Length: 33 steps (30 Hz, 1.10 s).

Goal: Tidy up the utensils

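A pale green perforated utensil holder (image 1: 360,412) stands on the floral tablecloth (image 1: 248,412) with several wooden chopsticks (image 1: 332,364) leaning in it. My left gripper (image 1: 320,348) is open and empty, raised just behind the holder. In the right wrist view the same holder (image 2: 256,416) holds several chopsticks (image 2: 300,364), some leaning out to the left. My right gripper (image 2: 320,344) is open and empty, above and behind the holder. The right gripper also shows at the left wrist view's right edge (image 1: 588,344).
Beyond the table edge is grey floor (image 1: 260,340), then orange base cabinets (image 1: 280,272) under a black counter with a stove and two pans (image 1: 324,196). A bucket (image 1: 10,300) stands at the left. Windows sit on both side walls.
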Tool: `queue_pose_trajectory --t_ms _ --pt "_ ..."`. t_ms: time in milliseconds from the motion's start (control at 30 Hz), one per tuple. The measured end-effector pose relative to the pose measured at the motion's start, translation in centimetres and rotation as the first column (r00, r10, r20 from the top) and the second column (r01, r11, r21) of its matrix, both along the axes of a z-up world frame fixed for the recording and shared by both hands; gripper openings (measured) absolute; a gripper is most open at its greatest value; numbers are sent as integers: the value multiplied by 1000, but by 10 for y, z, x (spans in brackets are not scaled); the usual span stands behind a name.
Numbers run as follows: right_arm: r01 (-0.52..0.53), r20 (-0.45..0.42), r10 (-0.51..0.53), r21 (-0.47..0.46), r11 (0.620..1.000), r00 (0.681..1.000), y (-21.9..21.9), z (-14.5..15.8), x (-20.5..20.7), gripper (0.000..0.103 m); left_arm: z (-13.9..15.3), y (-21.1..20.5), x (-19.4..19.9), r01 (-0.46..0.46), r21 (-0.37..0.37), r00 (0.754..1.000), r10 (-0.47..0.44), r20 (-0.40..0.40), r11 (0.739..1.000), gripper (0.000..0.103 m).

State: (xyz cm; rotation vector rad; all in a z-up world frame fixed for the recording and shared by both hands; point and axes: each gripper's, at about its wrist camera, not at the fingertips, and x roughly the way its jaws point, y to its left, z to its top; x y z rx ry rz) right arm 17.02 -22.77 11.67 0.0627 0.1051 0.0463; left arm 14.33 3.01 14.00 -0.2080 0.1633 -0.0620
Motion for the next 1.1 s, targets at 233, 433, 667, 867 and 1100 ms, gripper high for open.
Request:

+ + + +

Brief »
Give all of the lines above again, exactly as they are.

Response for this exercise »
Length: 33 steps (30 Hz, 1.10 s).

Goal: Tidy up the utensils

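A pale green perforated utensil holder (image 1: 360,412) stands on the floral tablecloth (image 1: 248,412) with several wooden chopsticks (image 1: 332,364) leaning in it. My left gripper (image 1: 320,348) is open and empty, raised just behind the holder. In the right wrist view the same holder (image 2: 256,416) holds several chopsticks (image 2: 300,364), some leaning out to the left. My right gripper (image 2: 320,344) is open and empty, above and behind the holder. The right gripper also shows at the left wrist view's right edge (image 1: 588,344).
Beyond the table edge is grey floor (image 1: 260,340), then orange base cabinets (image 1: 280,272) under a black counter with a stove and two pans (image 1: 324,196). A bucket (image 1: 10,300) stands at the left. Windows sit on both side walls.
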Tool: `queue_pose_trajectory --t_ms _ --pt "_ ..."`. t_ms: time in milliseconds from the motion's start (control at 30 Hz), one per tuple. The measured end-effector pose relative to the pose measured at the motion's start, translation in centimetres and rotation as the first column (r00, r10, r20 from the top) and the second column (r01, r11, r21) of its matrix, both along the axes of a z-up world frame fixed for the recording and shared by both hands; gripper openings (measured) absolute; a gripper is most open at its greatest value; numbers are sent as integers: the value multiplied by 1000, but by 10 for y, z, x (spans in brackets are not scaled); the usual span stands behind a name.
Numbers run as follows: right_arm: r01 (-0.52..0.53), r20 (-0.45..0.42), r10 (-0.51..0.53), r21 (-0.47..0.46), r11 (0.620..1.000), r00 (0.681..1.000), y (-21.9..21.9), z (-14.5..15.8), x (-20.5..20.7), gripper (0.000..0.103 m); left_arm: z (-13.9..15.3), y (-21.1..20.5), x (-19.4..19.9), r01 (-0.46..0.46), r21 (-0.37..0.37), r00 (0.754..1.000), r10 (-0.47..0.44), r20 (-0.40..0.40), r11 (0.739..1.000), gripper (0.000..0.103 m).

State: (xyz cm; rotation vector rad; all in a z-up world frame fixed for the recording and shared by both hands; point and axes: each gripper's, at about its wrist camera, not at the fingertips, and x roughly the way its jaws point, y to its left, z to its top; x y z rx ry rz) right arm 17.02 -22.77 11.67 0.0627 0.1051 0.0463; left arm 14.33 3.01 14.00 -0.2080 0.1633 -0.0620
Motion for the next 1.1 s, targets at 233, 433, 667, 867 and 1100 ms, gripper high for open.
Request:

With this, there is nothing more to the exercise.